By Mychaylo Prystupa, reposted from the National Observer, Dec, 7, 2015

Sunday night, Canada surprised a world of nations and negotiators in closed-door climate talks in Paris by endorsing a bolder, more ambitious target for cutting greenhouse gases than the UN climate change summit is officially aiming for.

Canada’s Environment and Climate Change Minister Catherine McKenna told a stunned crowd that she wants the Paris agreement to restrict planetary warming to just 1.5 Celsius warming —not two degrees. It was the first time she has made such a statement.

In the room was former CBC meteorologist Claire Martin, a Green Party observer at the talks. “I was freaking out,” she said. “I was writing it all down like a nut.”

Reading from her notes, Martin reported the minister’s remarks like so: “‘We want to send a strong political signal.’ The necessity, that she sees, is one in which we transition sustainably.”

“But she was quite clear —‘I support the goals of 1.5’— and echoed the comments of another party about human rights and indigenous peoples. Canada supports legally binding provisions, and we are committed to following through.”

“She wants a five-year review, and it must be ‘ambitious’ and ‘accountable.'”

“Adaptation is ‘incredibly important’ and she has full support for the ambitious nature of this agreement,” Martin added, about the minister’s remarks.

McKenna’s office confirms it

Minister McKenna’s spokesperson confirmed Monday that she supports “including reference in the Paris Agreement to the recognition of the ‎need to striving to limit global warming to 1.5, as other parties have said.”

“Canada wants an agreement that is ambitious and that is signed by the greatest number of countries possible.”

And crucially, “the most important thing is that each country should be legally required to submit a target. And to report on progress on that target on a regular basis.”

This is not the same as legally binding countries to reach their target, as many reports have noted. Countries’ targets will still be outside the agreement. But McKenna’s office added:

“There should also be a legally binding requirement in the agreement that countries improve their targets regularly.”

Ontario Minsiter Glen Murrary and Elizabeth May Green leader Paris COP21 - Mychaylo Prystupa
Ontario Minister of Environment and Climate Change Glen Murray and Green Party of Canada leader Elizabeth at COP21 forum on Thursday in Paris. Photo by Mychaylo Prystupa.

‘I am over the moon’

Green leader Elizabeth May said: “I am over the moon. It’s fantastic news!”

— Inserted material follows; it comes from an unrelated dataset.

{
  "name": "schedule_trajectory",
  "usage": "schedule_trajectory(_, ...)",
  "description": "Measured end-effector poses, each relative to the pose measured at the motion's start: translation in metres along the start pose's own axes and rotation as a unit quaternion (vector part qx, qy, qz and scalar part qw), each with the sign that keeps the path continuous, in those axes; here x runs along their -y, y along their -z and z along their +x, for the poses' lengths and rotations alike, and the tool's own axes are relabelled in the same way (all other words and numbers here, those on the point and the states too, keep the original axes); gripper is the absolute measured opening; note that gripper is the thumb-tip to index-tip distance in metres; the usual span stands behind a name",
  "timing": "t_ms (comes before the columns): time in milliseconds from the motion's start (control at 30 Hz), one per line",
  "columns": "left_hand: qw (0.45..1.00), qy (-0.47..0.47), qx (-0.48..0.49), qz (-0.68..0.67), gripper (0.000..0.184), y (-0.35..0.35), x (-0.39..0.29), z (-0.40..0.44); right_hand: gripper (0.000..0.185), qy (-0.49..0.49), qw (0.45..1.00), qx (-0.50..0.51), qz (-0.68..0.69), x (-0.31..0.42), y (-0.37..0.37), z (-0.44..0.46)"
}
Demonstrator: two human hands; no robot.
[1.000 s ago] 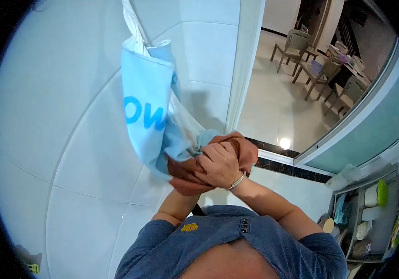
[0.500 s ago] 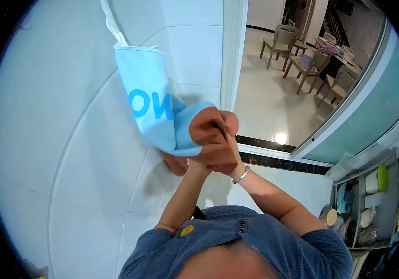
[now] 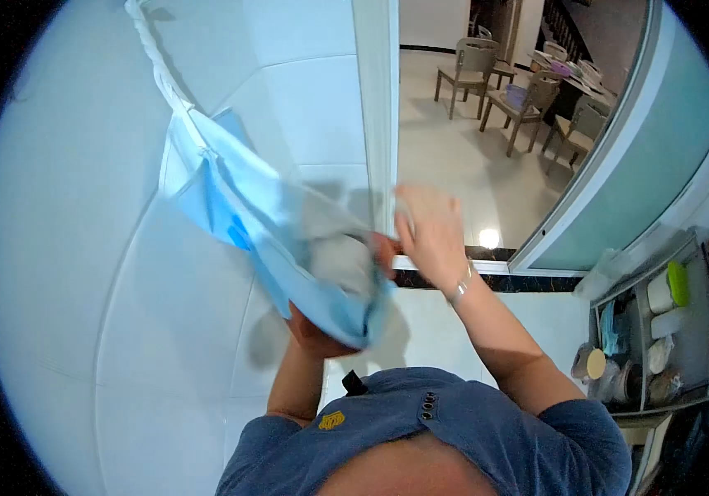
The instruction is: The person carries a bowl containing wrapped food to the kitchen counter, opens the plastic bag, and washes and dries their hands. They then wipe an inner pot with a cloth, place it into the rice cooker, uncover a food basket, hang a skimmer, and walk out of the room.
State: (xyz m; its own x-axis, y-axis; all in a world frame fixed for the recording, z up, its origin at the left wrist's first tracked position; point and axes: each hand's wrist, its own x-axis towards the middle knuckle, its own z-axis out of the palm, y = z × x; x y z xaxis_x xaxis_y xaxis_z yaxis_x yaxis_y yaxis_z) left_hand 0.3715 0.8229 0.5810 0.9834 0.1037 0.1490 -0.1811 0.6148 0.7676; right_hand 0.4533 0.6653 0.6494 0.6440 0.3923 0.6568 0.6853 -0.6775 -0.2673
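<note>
A light-blue cloth (image 3: 270, 263), apron-like with darker blue print, hangs by a twisted white strap (image 3: 154, 54) along the white tiled wall. Its lower part spreads toward me in a trough, showing a pale grey inner side (image 3: 342, 263); some brown cloth shows at its far edge. My left hand (image 3: 311, 331) is under the lower end, largely covered by the cloth, and its fingers are hidden. Blurred by motion, my right hand (image 3: 433, 231) is raised just right of the cloth. Its thumb and bent fingers look apart, with nothing visible between them. A silver bracelet (image 3: 462, 281) circles that wrist.
A sliding glass door (image 3: 660, 165) stands partly open at the right, above a dark sill (image 3: 491, 281). Beyond it are several chairs (image 3: 468, 70) and a table with things on it. A shelf unit (image 3: 644, 364) with containers stands at the lower right.
The cloth has turned and spread from a brown bunch around both hands into a trough with its grey side showing. My right hand has come out of it and up to the right.
</note>
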Motion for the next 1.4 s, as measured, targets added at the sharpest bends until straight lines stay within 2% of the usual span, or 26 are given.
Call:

“It creates a very ambitious trajectory for reduction of emissions, but it’s what’s required. If we’re going to keep low-lying island states from going under water, that’s what’s required.”

“If we want to have a reasonable prospect of not having the Greenland ice sheet create five- to eight-metre sea level rise, it’s what’s required.”

“It’s a safer zone than two [degrees], which represents a lot of irreparable, irreversible damage to large parts of the world. So 1.5 is good.”

Video of Prime Minister Justin Trudeau speaking to the UN COP21 climate summit last week in Paris. Produced by Zack Embree for the National Observer.

The moves come just one week after Prime Minister Trudeau promised the world in his speech to the UN climate gathering that climate change would be a “top priority” for Ottawa.

But this latest statement about aiming for 1.5 Celsius has environmentalists —who haven’t been in the habit of congratulating their federal government after nine years of Harper rule —rushing to issue happy-with-Canada press releases.

“This is an incredibly promising signal that Canada really is ready to lead when it comes to ambition and securing a strong global climate deal. Now Canada has a chance to leverage this leadership across key pieces of this agreement and this is what we hope to see over the coming days,” said Steven Guilbeault of Montreal’s Équiterre in Paris.

Likewise, Karen Mahon, of ForestEthics, said: “Action and a strong deal in Paris will help Canada as it returns home and works closely with provinces to develop a plan that puts Paris promises into action.”

“Canada is redefining itself in Paris, but it will need to take its leadership home to prove that they really are back.”

Dale Marshal, of Environmental Defence, added Canada would confirm its climate leadership if it put in a “credible financing package” for a developing-country “Loss and Damage fund,” and continued work to get an ambitious mechanism that allows reviews of targets and financing before 2020.

Trudeau: ‘no time to waste’

It remains to be seen if the world’s nations agree to Canada’s urging to cap dangerous global warming at 1.5 C.

But praises for Canada come on top of heaps of laudings from Canadian First Nations leaders for backing the inclusion of Indigenous rights in the climate treaty process too. It’s a move opposed by the European Union and United States over fears it could leave them liable for climate damages.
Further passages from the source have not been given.